Lift every line from the entries that includes the word "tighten".

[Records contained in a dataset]
----------------

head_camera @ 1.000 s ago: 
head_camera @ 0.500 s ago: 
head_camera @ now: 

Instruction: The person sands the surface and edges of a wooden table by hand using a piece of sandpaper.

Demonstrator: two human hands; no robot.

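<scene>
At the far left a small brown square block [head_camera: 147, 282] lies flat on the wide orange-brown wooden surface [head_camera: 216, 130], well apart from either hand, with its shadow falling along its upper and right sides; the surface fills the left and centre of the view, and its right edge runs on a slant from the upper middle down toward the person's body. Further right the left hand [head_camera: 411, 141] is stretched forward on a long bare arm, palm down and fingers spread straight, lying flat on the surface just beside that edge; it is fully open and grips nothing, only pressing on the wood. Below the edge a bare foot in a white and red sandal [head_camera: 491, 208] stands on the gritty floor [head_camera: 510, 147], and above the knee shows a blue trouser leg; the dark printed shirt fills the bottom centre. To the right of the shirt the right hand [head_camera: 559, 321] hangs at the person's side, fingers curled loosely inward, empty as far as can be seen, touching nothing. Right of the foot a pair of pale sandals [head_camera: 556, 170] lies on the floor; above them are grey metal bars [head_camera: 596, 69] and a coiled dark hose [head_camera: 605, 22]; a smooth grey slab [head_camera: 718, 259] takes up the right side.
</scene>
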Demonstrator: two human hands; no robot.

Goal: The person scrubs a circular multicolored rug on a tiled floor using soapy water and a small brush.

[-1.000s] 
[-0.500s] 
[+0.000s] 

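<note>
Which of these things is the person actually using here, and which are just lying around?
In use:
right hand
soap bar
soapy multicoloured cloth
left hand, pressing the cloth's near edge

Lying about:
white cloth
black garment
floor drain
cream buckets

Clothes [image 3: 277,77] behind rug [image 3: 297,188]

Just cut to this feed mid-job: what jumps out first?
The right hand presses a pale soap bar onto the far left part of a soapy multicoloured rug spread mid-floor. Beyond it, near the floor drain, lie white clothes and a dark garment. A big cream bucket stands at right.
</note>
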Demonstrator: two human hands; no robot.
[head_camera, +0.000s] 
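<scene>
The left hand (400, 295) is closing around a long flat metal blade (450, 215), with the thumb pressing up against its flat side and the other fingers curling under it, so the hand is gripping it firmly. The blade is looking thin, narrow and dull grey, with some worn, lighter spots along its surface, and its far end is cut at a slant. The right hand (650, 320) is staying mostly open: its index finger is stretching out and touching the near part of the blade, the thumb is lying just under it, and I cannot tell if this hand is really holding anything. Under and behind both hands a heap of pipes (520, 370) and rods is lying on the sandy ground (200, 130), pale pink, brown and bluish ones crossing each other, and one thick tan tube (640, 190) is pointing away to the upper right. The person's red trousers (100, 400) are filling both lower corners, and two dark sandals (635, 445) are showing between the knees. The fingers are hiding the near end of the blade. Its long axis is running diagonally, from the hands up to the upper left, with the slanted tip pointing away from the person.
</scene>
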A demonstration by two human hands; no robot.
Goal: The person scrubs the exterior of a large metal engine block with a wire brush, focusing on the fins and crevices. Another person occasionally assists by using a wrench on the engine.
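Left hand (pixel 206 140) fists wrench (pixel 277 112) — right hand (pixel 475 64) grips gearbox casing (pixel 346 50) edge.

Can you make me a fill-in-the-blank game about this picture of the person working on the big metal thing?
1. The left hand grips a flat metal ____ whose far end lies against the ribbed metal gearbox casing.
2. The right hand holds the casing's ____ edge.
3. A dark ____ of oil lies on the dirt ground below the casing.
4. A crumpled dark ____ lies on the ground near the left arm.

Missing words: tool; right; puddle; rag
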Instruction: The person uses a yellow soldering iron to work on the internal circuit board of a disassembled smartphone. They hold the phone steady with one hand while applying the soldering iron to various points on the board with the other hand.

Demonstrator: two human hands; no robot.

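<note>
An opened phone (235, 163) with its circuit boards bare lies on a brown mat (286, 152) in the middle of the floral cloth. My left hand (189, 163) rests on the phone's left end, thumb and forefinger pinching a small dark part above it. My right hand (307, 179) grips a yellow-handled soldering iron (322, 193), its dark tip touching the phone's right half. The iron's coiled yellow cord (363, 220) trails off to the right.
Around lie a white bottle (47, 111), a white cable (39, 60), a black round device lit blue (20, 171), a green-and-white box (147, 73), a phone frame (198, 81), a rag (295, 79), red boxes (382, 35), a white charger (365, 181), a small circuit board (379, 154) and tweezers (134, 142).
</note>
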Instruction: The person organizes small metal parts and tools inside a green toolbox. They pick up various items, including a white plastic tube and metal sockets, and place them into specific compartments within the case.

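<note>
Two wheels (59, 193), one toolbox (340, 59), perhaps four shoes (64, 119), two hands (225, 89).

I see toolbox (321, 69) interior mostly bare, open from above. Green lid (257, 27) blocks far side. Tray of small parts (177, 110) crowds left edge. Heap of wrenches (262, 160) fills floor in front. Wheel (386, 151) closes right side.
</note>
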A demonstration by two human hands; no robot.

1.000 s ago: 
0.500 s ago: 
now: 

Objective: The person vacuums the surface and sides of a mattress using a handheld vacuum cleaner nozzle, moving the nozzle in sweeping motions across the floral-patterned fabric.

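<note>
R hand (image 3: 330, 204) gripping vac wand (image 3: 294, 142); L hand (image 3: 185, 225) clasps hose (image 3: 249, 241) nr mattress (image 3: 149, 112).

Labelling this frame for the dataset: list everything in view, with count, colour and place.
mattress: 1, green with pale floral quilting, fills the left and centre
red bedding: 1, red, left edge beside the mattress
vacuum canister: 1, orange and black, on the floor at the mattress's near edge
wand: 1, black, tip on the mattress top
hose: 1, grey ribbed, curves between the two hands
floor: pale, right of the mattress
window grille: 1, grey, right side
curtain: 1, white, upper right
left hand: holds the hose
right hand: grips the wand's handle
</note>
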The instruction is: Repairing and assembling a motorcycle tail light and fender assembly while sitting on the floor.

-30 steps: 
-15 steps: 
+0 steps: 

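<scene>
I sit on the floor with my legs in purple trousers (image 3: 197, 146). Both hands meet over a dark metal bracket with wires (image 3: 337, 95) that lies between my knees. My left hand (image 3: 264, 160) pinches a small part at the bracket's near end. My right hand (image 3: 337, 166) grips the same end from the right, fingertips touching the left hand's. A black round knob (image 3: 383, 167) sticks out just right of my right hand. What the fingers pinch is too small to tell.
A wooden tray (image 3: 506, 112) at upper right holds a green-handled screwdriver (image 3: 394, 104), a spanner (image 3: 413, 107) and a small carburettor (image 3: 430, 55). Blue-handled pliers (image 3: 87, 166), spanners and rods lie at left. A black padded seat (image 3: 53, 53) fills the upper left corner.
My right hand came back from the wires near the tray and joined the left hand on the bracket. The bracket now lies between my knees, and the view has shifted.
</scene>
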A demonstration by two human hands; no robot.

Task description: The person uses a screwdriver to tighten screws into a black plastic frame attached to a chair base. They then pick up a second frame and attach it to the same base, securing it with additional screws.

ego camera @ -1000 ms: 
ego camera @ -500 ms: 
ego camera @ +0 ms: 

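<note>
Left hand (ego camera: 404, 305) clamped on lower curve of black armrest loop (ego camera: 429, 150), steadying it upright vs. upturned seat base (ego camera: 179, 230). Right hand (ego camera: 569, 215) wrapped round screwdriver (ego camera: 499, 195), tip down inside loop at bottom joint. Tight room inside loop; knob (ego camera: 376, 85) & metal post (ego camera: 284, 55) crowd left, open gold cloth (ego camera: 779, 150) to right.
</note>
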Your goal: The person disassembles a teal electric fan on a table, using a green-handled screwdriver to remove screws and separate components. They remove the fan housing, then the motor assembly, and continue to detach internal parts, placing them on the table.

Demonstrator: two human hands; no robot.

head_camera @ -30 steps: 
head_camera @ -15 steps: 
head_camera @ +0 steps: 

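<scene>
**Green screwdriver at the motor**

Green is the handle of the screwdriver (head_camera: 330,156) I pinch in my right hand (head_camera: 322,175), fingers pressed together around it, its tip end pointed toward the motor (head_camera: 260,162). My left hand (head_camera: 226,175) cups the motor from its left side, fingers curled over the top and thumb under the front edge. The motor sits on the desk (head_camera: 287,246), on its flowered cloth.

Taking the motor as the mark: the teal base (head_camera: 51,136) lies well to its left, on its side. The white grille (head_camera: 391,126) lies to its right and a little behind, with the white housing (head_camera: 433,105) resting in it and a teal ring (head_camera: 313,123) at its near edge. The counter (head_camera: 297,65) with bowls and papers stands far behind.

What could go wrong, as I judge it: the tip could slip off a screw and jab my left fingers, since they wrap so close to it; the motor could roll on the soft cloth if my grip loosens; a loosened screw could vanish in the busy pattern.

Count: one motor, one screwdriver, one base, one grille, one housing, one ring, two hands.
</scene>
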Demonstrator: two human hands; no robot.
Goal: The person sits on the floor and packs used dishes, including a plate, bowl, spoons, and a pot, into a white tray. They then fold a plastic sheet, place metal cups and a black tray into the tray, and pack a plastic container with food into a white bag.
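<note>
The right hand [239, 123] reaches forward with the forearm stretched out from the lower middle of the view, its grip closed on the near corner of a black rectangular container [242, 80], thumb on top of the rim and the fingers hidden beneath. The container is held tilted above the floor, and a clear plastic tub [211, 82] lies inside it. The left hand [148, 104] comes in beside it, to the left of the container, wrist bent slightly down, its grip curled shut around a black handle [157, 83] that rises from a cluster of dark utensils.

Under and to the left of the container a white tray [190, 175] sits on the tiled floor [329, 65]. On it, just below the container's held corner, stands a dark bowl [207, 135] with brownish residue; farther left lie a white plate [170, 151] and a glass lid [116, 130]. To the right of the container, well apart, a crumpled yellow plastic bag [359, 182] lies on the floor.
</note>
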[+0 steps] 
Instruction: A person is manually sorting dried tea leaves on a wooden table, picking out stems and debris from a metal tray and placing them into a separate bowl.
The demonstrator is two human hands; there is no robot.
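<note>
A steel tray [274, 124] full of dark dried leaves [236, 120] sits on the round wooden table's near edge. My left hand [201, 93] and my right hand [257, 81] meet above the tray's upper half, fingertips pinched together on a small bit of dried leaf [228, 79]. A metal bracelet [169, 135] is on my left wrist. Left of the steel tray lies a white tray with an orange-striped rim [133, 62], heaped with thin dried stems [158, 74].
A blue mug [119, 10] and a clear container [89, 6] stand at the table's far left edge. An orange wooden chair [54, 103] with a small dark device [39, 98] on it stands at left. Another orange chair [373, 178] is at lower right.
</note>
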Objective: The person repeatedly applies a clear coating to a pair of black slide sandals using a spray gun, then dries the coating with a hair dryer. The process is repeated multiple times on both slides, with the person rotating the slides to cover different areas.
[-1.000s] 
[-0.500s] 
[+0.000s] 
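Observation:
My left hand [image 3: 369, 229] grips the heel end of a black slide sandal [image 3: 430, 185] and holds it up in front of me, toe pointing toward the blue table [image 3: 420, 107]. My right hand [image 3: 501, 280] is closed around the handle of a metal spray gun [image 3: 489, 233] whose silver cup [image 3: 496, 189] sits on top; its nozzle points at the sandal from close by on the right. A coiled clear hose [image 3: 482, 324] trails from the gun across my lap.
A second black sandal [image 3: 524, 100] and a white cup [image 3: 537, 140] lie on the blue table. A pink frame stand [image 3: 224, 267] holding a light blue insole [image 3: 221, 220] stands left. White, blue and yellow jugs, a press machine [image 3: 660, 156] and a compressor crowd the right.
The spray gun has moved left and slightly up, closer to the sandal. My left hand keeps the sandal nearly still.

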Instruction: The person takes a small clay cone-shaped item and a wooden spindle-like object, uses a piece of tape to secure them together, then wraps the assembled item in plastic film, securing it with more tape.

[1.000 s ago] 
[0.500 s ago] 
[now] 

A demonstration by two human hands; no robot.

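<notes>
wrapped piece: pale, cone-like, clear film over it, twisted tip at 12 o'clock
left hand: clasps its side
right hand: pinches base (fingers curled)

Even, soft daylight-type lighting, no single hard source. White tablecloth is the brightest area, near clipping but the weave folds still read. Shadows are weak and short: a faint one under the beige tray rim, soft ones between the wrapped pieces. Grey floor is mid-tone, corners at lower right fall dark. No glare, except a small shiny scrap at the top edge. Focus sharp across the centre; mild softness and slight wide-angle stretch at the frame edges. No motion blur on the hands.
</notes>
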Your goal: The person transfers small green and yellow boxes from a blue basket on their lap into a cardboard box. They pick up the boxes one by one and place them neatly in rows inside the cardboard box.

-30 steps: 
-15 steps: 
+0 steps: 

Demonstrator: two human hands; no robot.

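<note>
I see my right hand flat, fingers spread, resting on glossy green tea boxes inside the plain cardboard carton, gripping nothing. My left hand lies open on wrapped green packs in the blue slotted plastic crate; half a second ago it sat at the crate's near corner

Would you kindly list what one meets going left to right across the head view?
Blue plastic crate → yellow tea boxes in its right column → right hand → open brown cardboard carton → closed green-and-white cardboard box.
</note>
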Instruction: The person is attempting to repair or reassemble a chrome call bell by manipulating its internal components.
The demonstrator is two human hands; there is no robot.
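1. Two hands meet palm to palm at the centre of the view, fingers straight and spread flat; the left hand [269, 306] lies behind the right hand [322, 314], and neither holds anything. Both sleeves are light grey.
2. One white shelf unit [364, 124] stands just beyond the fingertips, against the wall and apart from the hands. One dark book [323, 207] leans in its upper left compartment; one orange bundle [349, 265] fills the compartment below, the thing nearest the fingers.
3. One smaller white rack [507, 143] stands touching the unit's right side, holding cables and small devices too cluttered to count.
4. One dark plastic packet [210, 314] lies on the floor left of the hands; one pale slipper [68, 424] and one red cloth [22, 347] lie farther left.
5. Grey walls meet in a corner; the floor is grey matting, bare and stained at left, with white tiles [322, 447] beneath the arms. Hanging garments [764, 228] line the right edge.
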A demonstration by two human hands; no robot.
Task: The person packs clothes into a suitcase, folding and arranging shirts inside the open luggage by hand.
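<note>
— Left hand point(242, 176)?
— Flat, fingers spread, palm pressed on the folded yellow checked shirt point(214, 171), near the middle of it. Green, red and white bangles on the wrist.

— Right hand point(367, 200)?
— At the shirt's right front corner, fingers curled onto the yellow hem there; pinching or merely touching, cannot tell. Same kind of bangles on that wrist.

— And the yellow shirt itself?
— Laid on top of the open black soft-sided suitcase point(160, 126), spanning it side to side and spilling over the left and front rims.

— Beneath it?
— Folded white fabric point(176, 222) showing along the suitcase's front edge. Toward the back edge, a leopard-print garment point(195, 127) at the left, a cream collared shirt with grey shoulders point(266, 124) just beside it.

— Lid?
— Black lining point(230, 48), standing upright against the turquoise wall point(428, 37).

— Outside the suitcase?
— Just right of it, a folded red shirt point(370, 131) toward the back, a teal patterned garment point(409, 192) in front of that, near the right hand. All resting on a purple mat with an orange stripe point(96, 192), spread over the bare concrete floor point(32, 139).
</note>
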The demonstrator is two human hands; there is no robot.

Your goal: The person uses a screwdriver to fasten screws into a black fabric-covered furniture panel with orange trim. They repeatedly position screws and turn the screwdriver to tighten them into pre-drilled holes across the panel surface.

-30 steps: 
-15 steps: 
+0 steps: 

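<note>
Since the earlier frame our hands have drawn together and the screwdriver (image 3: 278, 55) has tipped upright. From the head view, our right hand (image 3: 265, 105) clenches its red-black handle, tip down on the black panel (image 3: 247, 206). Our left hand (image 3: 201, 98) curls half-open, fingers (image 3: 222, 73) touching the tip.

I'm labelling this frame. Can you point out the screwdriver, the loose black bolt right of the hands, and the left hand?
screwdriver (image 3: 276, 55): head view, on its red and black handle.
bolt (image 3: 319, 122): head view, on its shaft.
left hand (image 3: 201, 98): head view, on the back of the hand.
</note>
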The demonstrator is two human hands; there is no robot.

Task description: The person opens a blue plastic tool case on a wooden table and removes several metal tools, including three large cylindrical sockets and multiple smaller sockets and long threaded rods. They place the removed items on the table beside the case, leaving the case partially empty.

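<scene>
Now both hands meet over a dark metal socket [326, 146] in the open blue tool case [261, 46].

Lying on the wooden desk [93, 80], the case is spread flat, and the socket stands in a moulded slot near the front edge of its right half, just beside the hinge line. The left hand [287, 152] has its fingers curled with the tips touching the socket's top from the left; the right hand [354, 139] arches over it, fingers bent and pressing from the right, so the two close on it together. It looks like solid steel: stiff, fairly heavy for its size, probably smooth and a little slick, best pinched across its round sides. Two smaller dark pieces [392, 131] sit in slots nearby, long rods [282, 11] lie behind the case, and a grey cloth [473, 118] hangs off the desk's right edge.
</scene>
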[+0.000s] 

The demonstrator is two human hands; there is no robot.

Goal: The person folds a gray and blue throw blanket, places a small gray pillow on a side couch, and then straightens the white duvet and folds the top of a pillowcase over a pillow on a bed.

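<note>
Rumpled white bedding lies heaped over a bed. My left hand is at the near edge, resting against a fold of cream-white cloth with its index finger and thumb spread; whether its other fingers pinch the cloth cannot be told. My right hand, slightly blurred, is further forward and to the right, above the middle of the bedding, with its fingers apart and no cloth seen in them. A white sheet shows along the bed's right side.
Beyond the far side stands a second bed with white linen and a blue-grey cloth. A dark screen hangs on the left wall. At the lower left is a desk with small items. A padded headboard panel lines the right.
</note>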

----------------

◆ Task response
Task description: The person uses a screwdriver to tighten screws into a black plastic frame attached to a chair base. They then pick up a second frame and attach it to the same base, securing it with additional screws.
Your goal: The person uses a screwdriver to fasten screws into a black fabric-covered furniture panel with orange trim. They repeatedly position screws and turn the screwdriver to tighten them into pre-drilled holes across the panel surface.

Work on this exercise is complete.